> [What to do]: Quote the whole listing word for word. Do not include the pictures.
----------------------------------------
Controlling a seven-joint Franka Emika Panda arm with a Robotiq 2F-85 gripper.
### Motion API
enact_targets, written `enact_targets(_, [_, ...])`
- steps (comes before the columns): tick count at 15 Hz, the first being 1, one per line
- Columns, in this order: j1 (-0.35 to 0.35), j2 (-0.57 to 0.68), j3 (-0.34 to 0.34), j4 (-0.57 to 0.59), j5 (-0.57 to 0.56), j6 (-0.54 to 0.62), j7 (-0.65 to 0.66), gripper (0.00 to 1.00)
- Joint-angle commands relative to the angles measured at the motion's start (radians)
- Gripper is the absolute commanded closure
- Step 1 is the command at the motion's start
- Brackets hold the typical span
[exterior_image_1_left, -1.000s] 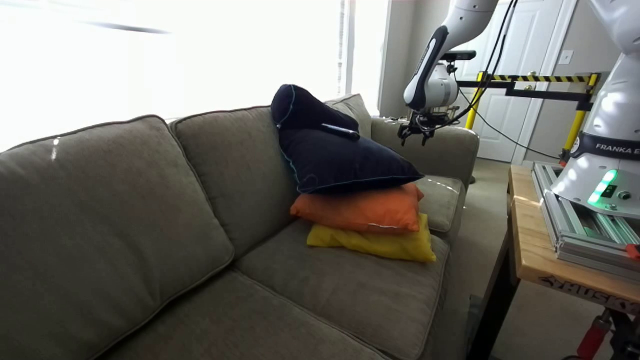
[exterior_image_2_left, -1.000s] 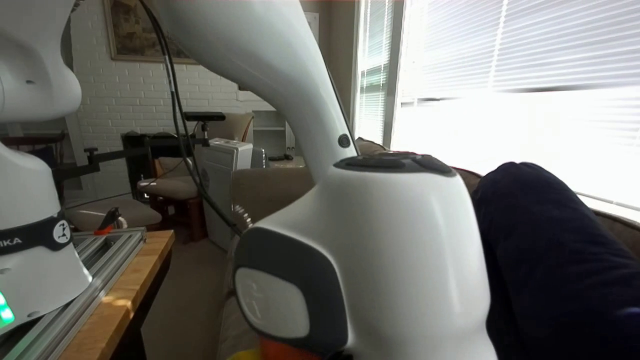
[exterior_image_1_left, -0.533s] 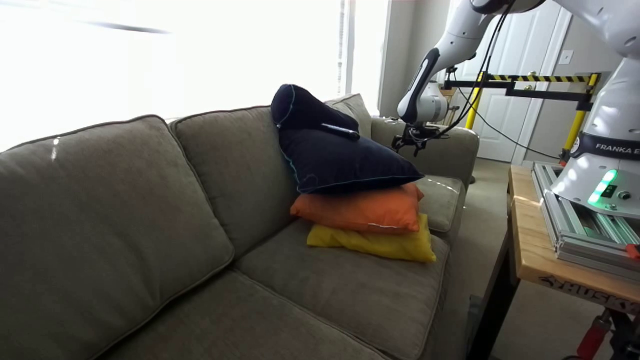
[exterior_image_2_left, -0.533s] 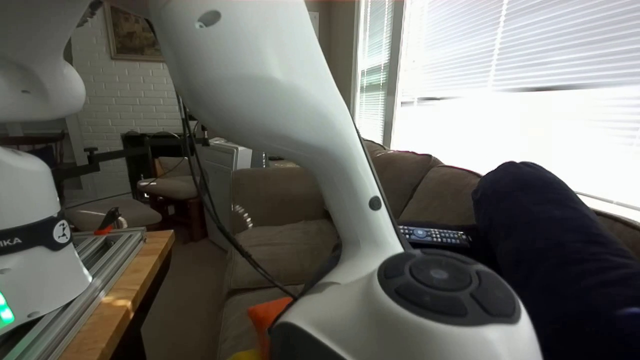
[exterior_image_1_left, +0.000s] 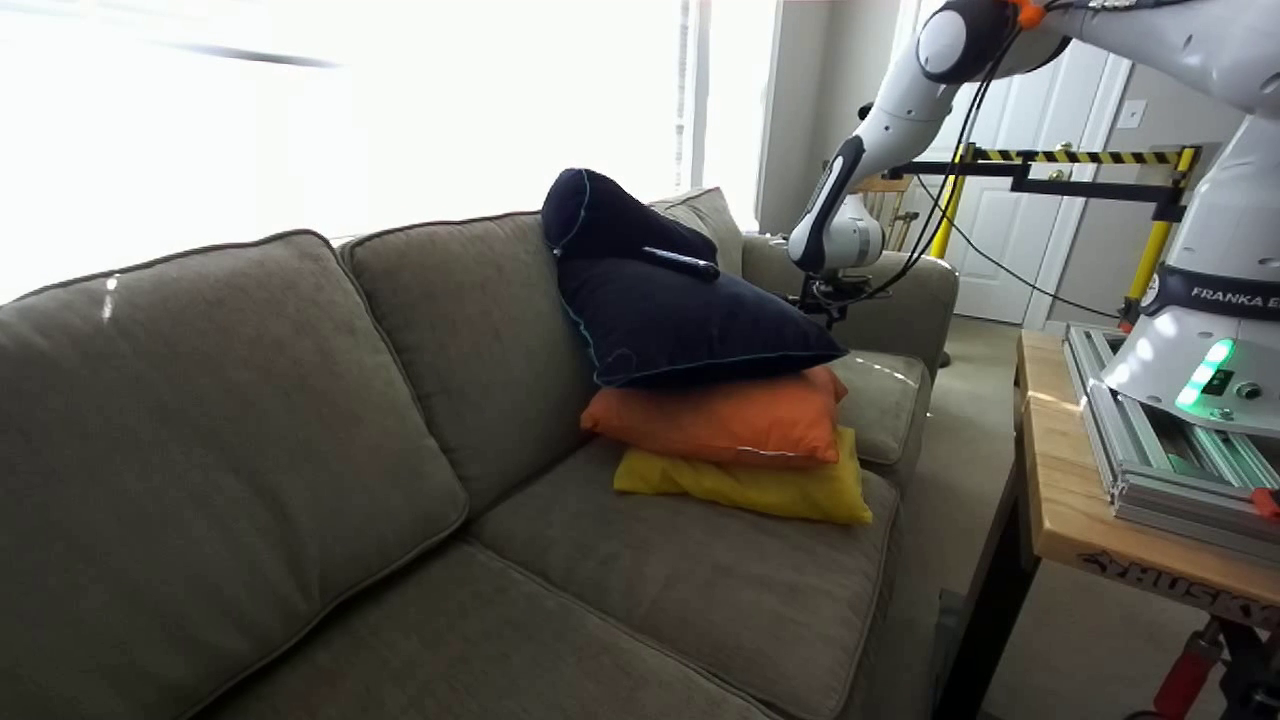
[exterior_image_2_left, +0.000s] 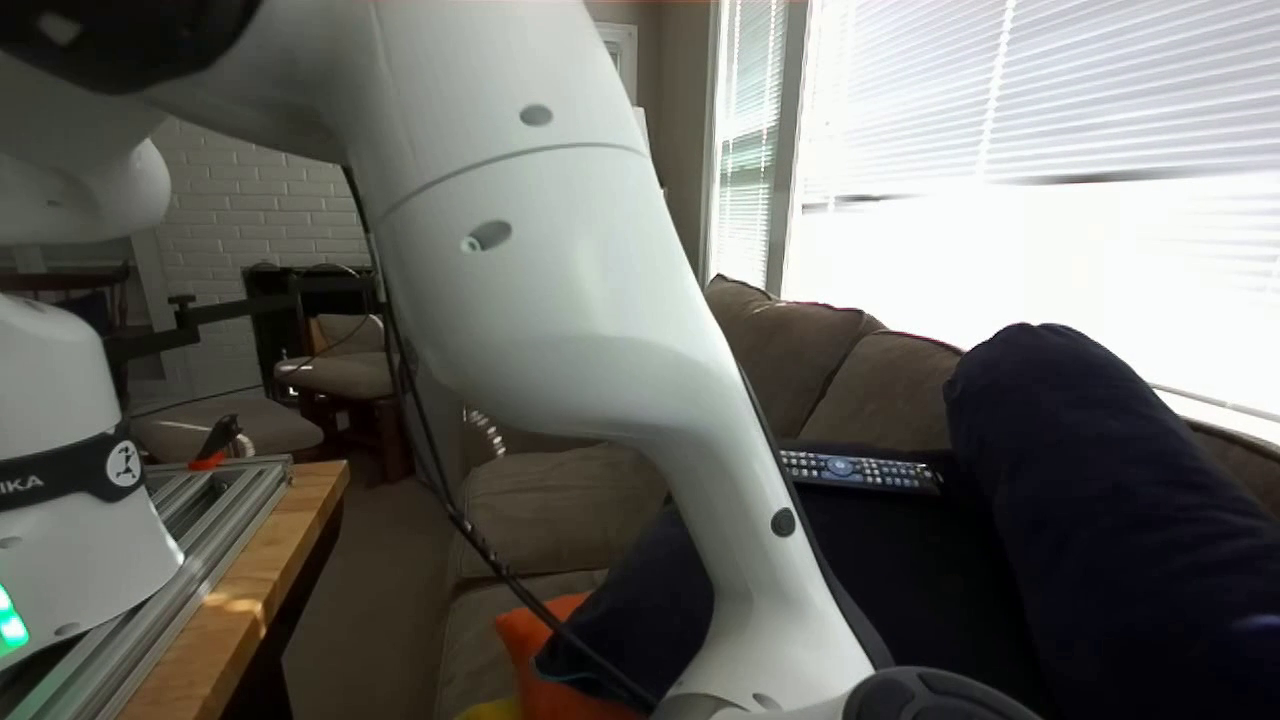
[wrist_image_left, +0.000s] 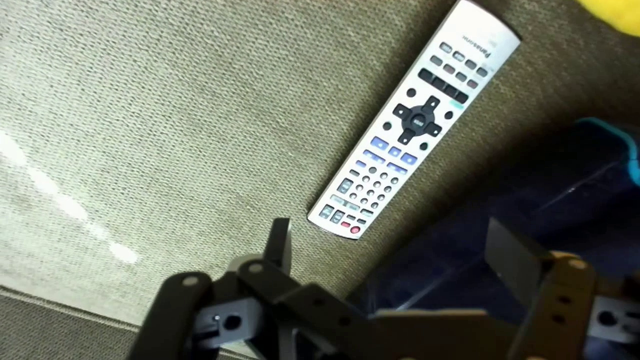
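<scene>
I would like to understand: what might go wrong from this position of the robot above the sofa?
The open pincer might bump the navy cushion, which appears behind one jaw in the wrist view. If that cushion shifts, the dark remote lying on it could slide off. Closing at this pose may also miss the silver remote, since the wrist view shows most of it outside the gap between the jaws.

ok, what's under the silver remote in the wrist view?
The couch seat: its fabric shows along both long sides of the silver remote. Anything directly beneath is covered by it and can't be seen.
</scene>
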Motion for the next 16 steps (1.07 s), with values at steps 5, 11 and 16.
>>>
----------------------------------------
> [Written answer]:
Controlling a seven-joint Franka Emika Panda arm with a Robotiq 2F-85 gripper.
### Motion API
enact_targets, written `enact_targets(_, [_, ...])`
- steps (comes before the columns): tick count at 15 Hz, the first being 1, one per line
- Columns, in this order: j1 (-0.35 to 0.35), j2 (-0.57 to 0.68), j3 (-0.34 to 0.34), j4 (-0.57 to 0.59), j5 (-0.57 to 0.56), j6 (-0.54 to 0.62), j7 (-0.65 to 0.66), gripper (0.00 to 1.00)
- Joint-angle commands relative to the angles measured at the motion's start (radians)
- Gripper is the absolute commanded closure
- Step 1 is the command at the motion's start
- Brackets hold the typical span
[exterior_image_1_left, -1.000s] 
[exterior_image_2_left, -1.000s] 
[exterior_image_1_left, -0.533s] 
[exterior_image_2_left, -0.533s] 
[exterior_image_1_left, +0.000s] 
[exterior_image_2_left, +0.000s] 
[wrist_image_left, +0.000s] 
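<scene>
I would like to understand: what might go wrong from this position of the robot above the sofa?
The open pincer might bump the navy cushion, which appears behind one jaw in the wrist view. If that cushion shifts, the dark remote lying on it could slide off. Closing at this pose may also miss the silver remote, since the wrist view shows most of it outside the gap between the jaws.

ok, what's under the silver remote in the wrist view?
The couch seat: its fabric shows along both long sides of the silver remote. Anything directly beneath is covered by it and can't be seen.
</scene>
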Motion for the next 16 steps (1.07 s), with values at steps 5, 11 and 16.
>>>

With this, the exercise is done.